The Civil War attracts all these very interesting characters. You go to Barnes & Noble and you see the Civil War section, you would have thought the Civil War was all of American history. I never had an interest in the Civil War until I went to grad school and I began to see its impact on a broader audience. As an academic, when you publish a book, it tends to be for other academics who are interested in that field, and then your students who are taking your classes and maybe your mom and dad. But if you grasp onto those parts of history that really resonate with a larger audience — World War II is one of those as well that has produced a huge body of scholarship that really interests the public audience. Presidential literature is also very popular. But the Civil War has this hold on people’s idea about American history and what constitutes American history. It’s evident in people who are Civil War reenactors who faithfully go to reenact the battles. I have some reenactor friends who are very invested in that, some who fight with the Confederacy and some who fight with the Union. And if you even think about how we memorialize the Civil War, like if you go to certain places there are all these monuments and all of these plaques. And when we think about American public history, you can’t help but think about the Civil War and also the Revolutionary War. We see evidence of that.

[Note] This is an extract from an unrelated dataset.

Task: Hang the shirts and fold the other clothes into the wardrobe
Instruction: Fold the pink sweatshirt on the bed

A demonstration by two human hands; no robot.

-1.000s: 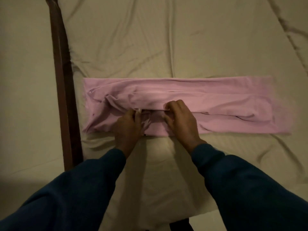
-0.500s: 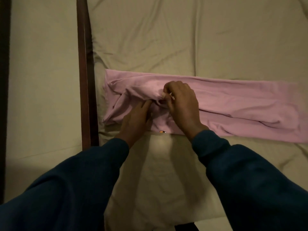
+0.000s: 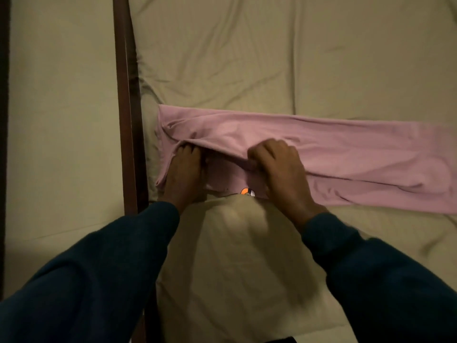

I was interested in having an impact. I love Black history, I love women’s history and I could study any time period with regard to those specialties. But something about the Civil War to me, I felt like there was a grip on the Civil War that a lot of historians had on it, and I wanted to be able to be a part of producing research that is new to that field because the idea that you can say anything new about the Civil War is really comical because people have really exhausted the sources. But if you come with a different intellectual motivation for coming to that archive, such as studying enslaved women, criminals, you get a very different picture of what is happening in the Civil War. You see that they’re not absent, and their absence in the literature is not justified. You begin to tell a very rich story about America.

So I’m not only interested in disrupting Civil War history, but I’m also interested in disrupting our idea of who gets to be included in the American historical narrative. So I will probably remain in the Civil War era because it’s very rich and robust, and I have grown to love it and have grown to love reading more and more about it, but initially I had no intentions of studying the Civil War. I just thought it was very intriguing that it had such a broad reach and I wanted to look more into that.